La plus grande imprimante 3D du monde fabriquera des habitations

 Vendredi dernier, l’entreprise italienne WASP a dévoilé Big Delta, une impressionnante imprimante 3D de 12 mètres de haut. Il s’agirait de la plus grande du monde. Sa fonction ? Fabriquer en un temps record des habitations avec les matériaux basiques mis à sa disposition, comme de la boue ou de l’argile, et ce possiblement dans des zones sinistrées. Le tout pour un coût très réduit.

(Capture d'écran Youtube/ WASP Team)
 Mesurant douze mètres de haut et six de diamètre, Big Delta, dévoilée vendredi dernier par l’entreprise italienne  WASP (World’s Advanced Saving Project), serait la plus grande imprimante 3D du monde.
(Capture d’écran Youtube/ WASP Team)

Ces dernières années, l’impression tridimensionnelle n’a eu de cesse de s’illustrer dans des domaines aussi variés que la médecine, l’énergie ou encore — de façon plus inquiétante — la production d’armes. La récente démocratisation de ce qui demeurait encore récemment un gadget réservé aux plus technophiles d’entre nous, en a conduit certains à prédire l’avènement prochain d’une véritable révolution technologique.

L’entreprise italienne WASP (World’s Advanced Saving Project) serait-elle en train de leur donner raison ? L’année dernière, la société dévoilait déjà une imprimante 3D de 4,5 mètres de haut capable de fabriquer des objets en utilisant des matériaux basiques comme de la boue, de l’argile ou des fibres naturelles. Mais avec Big Delta, sa nouvelle création, elle voit encore plus grand. Dévoilée au public vendredi dernier, elle mesure douze mètres de haut et six de diamètre. D’après ses constructeurs, la Big Delta serait la plus grande imprimante 3D du monde.

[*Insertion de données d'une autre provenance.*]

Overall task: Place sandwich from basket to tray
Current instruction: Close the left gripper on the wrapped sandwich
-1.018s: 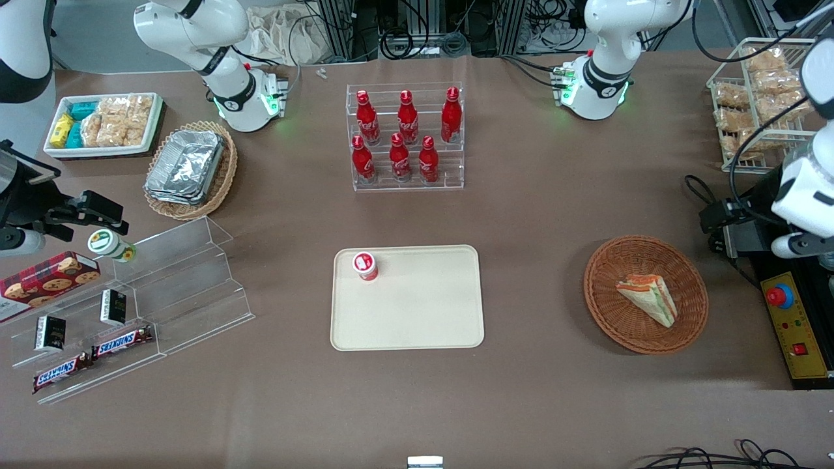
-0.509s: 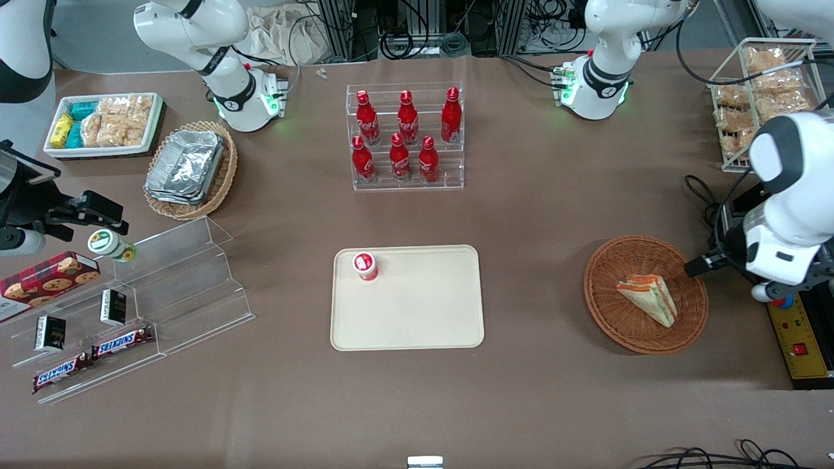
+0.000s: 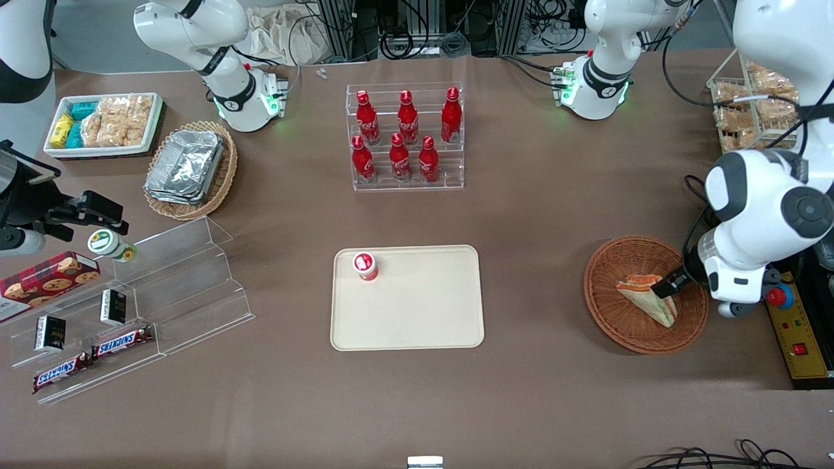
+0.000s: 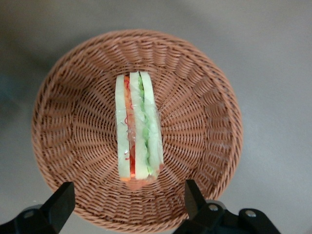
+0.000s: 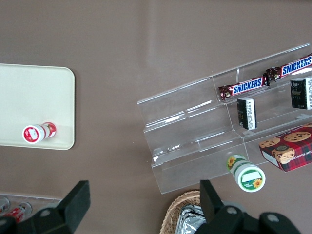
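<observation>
- The pincer is held open above the basket, with nothing between its fingers.
- The sandwich is seen lying on the basket floor, directly below the pincer and slightly ahead of its fingertips.
- The long axis of the sandwich is seen to run straight away from the pincer, across the line joining the two fingers, so its narrow faces are judged to be presented to them.
- A straight descent is judged sufficient; no wrist turn appears needed.
- The tray lies well apart, toward the parked arm's end of the counter.
</observation>
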`<action>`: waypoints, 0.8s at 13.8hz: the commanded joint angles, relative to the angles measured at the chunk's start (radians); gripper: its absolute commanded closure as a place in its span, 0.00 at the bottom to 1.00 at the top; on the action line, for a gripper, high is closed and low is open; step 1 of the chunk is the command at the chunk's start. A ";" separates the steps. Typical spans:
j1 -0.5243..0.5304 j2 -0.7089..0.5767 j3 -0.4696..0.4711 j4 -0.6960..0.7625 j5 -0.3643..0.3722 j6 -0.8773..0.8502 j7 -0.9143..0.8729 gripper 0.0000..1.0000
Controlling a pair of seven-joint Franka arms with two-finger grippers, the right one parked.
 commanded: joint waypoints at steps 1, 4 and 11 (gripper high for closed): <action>0.004 0.028 0.002 -0.010 0.023 0.062 -0.096 0.00; 0.011 0.056 0.008 -0.055 0.046 0.151 -0.104 0.00; 0.014 0.090 0.011 -0.109 0.054 0.248 -0.101 0.44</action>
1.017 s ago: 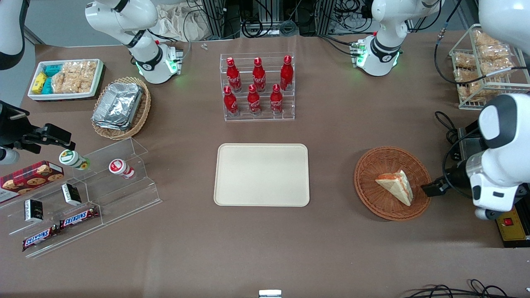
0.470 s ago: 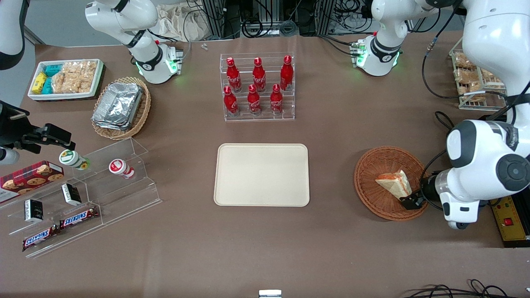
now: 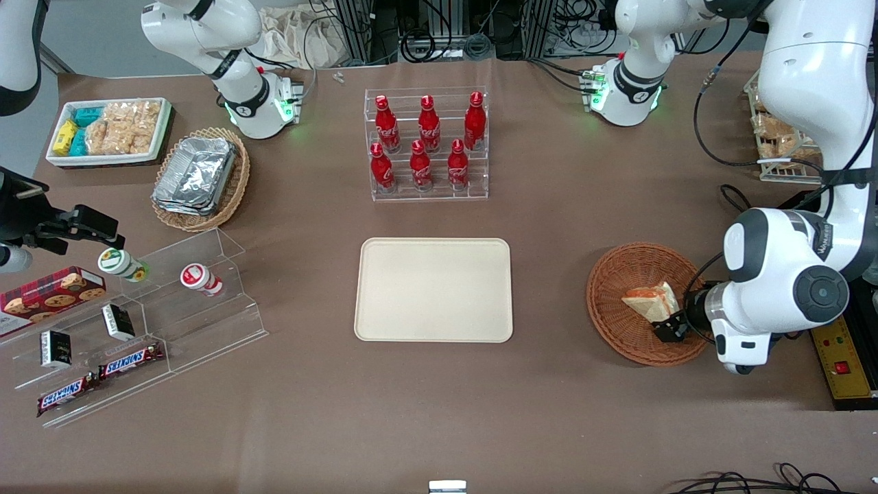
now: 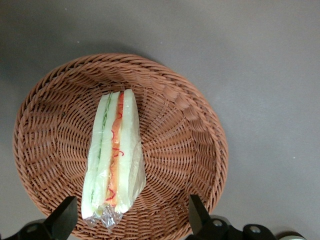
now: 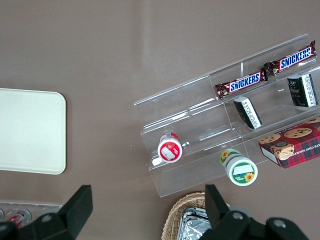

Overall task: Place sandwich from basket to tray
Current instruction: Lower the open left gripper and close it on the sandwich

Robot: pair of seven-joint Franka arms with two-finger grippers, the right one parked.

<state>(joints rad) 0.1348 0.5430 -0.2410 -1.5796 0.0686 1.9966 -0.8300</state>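
At lower right of the front view, the gripper (image 3: 669, 328) is hanging over the wicker basket (image 3: 612, 312), fingers spread apart to straddle the wrapped sandwich (image 4: 113, 159) lying inside, while the tray (image 3: 433, 289) is waiting mid-frame.

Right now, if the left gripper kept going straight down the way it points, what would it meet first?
Probably the sandwich: the open gripper hangs over its end in the basket. Depth is unclear; the fingers may straddle that end and reach the wicker.

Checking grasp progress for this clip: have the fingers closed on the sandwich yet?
No. In the left wrist view the gripper is open, its fingers spread apart over the sandwich lying in the basket.
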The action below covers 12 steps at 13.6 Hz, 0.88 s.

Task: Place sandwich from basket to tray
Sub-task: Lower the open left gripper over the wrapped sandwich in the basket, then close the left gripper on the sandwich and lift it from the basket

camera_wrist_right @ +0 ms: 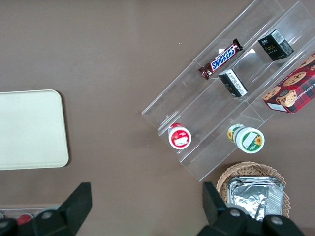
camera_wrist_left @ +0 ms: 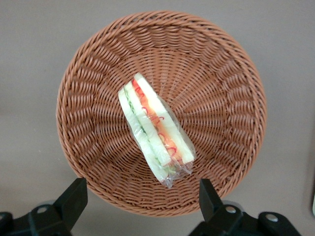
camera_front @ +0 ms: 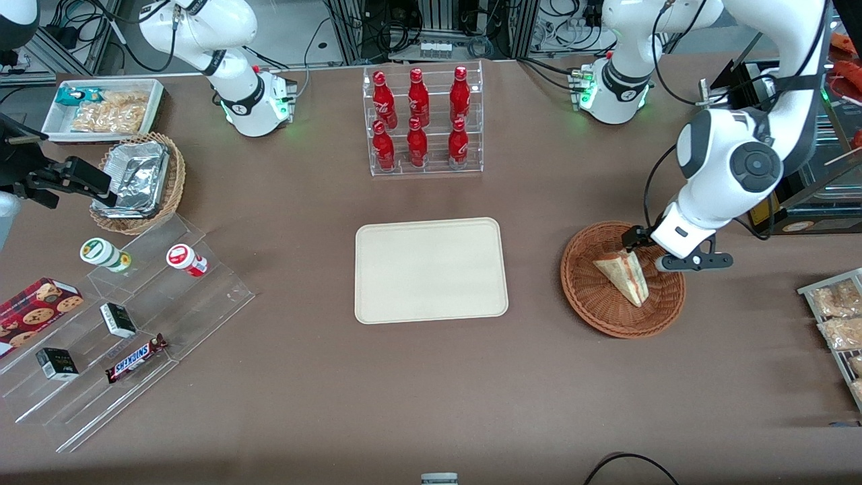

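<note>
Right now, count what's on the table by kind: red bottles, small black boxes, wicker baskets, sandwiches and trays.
Red bottles: 6
Small black boxes: 2
Wicker baskets: 2, the basket and a tan one with foil containers
Sandwich: 1, lying in the basket, with the open pincer above it
Tray: 1
Total: 12

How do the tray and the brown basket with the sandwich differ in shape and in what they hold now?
The tray is a flat, cream rectangle; the basket is round, woven, reddish-brown. The tray holds nothing; the basket holds the sandwich. The open end effector hovers above the basket, not the tray. Both sit on the brown table.
</note>
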Tool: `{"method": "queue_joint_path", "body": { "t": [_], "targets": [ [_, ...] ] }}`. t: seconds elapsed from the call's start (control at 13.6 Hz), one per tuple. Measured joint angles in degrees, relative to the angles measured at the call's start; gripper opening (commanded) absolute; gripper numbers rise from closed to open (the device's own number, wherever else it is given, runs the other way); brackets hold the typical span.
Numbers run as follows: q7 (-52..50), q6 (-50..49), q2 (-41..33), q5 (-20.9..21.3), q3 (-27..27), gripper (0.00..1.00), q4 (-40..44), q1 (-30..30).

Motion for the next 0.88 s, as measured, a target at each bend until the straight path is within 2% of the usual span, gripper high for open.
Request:
{"method": "queue_joint_path", "body": {
  "t": [0.51,0.88],
  "targets": [
    [-34.62,7.44,3.19,-0.01,-0.2,1.0,-1.0,-1.48],
    [-43.12,7.96,6.14,-0.02,-0.2,1.0,-1.0,-1.69]
  ]
}}
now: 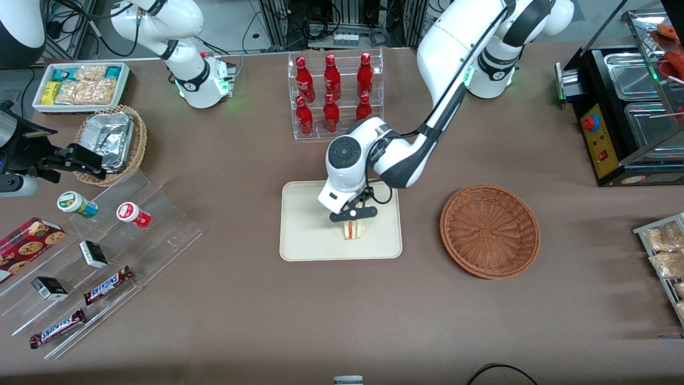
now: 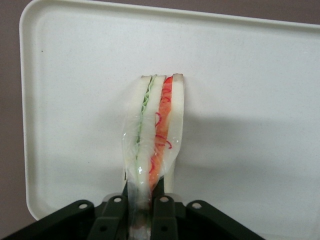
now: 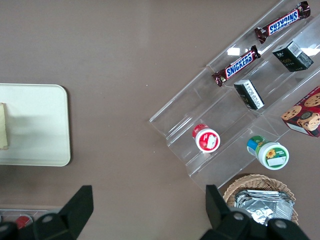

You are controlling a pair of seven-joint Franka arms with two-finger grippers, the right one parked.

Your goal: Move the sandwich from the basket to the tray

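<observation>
The sandwich (image 1: 352,230) is a wrapped white-bread wedge with red and green filling. It stands on the cream tray (image 1: 304,235), near the tray's edge closest to the front camera. My left gripper (image 1: 352,215) is right above it and shut on its top. In the left wrist view the black fingers (image 2: 165,210) pinch the sandwich (image 2: 155,135) over the tray (image 2: 250,100). The reddish-brown wicker basket (image 1: 489,231) lies empty beside the tray, toward the working arm's end of the table.
A clear rack of red bottles (image 1: 335,93) stands farther from the front camera than the tray. Clear tiered shelves with snack bars, cups and boxes (image 1: 96,256) and a tan basket of foil packs (image 1: 110,143) lie toward the parked arm's end. A black appliance (image 1: 625,117) stands toward the working arm's end.
</observation>
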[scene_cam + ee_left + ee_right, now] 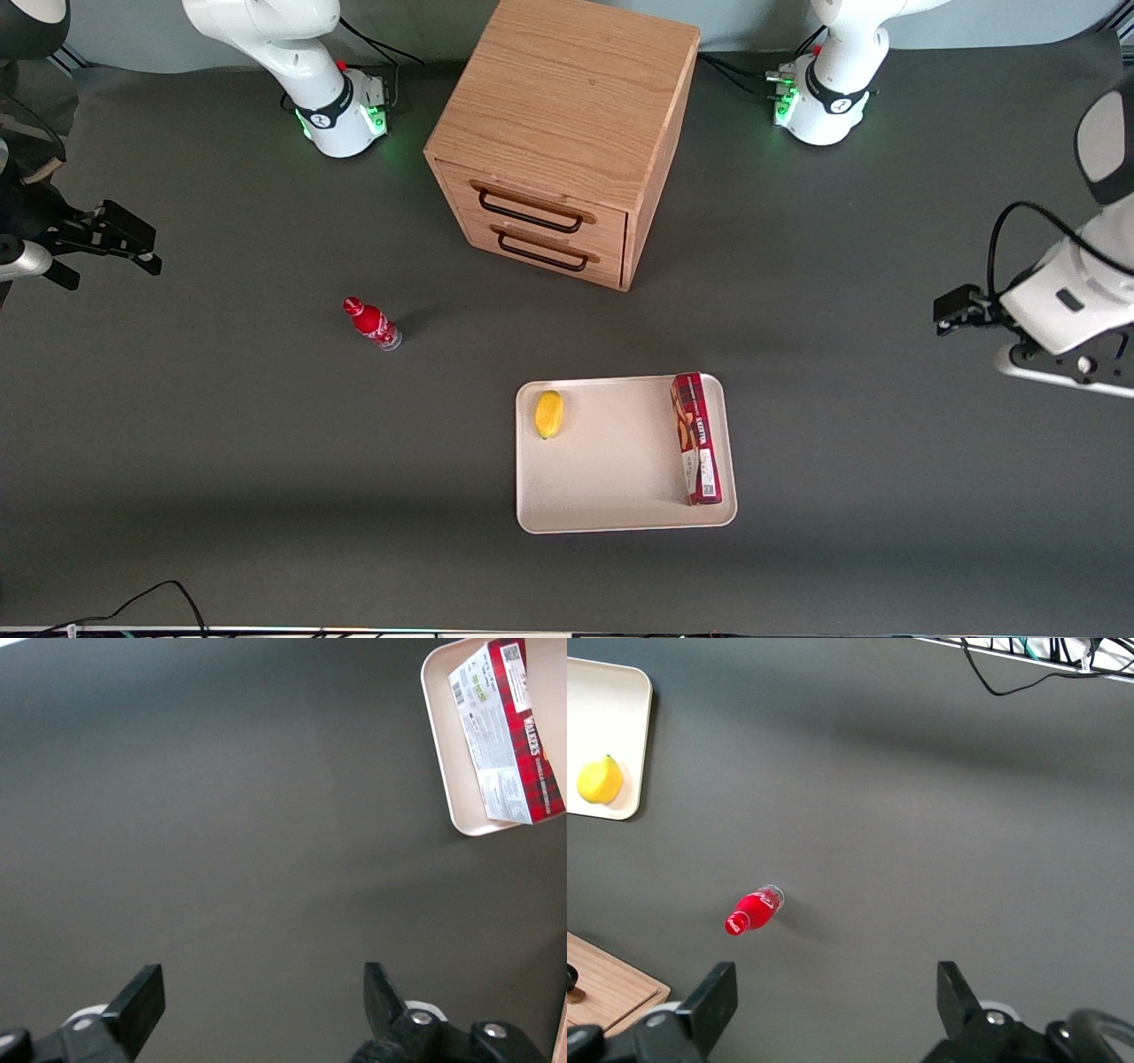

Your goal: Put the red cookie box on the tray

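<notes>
The red cookie box (pixel 696 439) lies along the tray (pixel 611 478) edge: light, stiff cardboard, best pinched across its narrow width. The gripper (pixel 257 1001) hangs over bare desk (pixel 266 461), jaws released.

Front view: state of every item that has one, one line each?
red cookie box: lying flat on the tray, along its edge toward the working arm
tray: holds the box and a lemon
lemon: on the tray
red bottle: standing on the table
drawer cabinet: both drawers shut
left gripper: open, empty, above bare table
</notes>
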You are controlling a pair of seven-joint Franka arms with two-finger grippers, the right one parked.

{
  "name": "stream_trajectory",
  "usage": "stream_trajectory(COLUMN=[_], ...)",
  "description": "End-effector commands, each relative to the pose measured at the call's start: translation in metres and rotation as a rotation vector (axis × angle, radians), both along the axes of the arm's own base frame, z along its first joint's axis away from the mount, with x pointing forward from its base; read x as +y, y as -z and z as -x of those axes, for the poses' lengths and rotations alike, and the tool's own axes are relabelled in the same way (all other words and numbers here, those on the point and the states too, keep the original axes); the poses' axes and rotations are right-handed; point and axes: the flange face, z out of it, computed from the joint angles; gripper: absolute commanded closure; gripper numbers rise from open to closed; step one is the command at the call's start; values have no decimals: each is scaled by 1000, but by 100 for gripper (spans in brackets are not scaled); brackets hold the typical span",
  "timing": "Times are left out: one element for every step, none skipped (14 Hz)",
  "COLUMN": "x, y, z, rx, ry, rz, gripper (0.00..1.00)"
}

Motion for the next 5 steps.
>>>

Cependant, Big Delta n’est pas qu’une imprimante 3D de taille extravagante. En effet, ses créateurs voient dans l’impression tridimensionnelle une solution peu coûteuse pour reloger ceux qui se seraient retrouvées sans abri à la suite d’une catastrophe naturelle. La fonction principale de Big Delta serait donc de construire à la chaine des habitations, en un temps record, et en utilisant les matériaux disponibles dans la zone où elle sera déployée. Tout cela pour une puissance électrique de moins de 100 Watts.

Quant à l’homogénéité de ces matériaux (pour l’heure les italiens évoquent principalement la boue ou l’argile), elle serait garantie par l’utilisation d’une buse rotative — remplissant peu ou prou le rôle de mixeur géant. Il serait également possible d’en renforcer la structure en y ajoutant de petites quantités d’additifs chimiques.

On peut facilement imaginer l’intérêt d’une telle technologie pour aider à faire face à la crise humanitaire qu’a par exemple connu le Népal à la suite des tremblements de terre qui ont ravagé le pays en avril dernier. Rappelons que dans certaines zones, les habitations y avaient été détruites à 90 ou 95%.

Au delà d’un intérêt flagrant en situation de crise, l’impression 3D d’habitations, notamment en raison de son large choix de formes, tailles et matériaux utilisés, pourrait se révéler une alternative viable à la construction traditionnelle. D’ailleurs, en Chine, une entreprise du nom de WinSun aurait déjà réussi à imprimer une dizaine de maisons de 200m² en moins de 24h et un immeuble de 5 étages, comme l’explique un article du Magazine Immobilier.

De son côté WASP avance que Big Delta pourrait permettre de construire des logements à bas coûts dans des zones toujours plus surpeuplées. Un problème de taille selon les Nations Unies. En effet, selon l’organisation, avec la croissance démographique et la tendance d’urbanisation actuelle, il sera nécessaire de construire près de 100 000 nouvelles habitations fonctionnelles chaque jour pendant les 15 prochaines années pour accommoder l’intégralité de la population mondiale.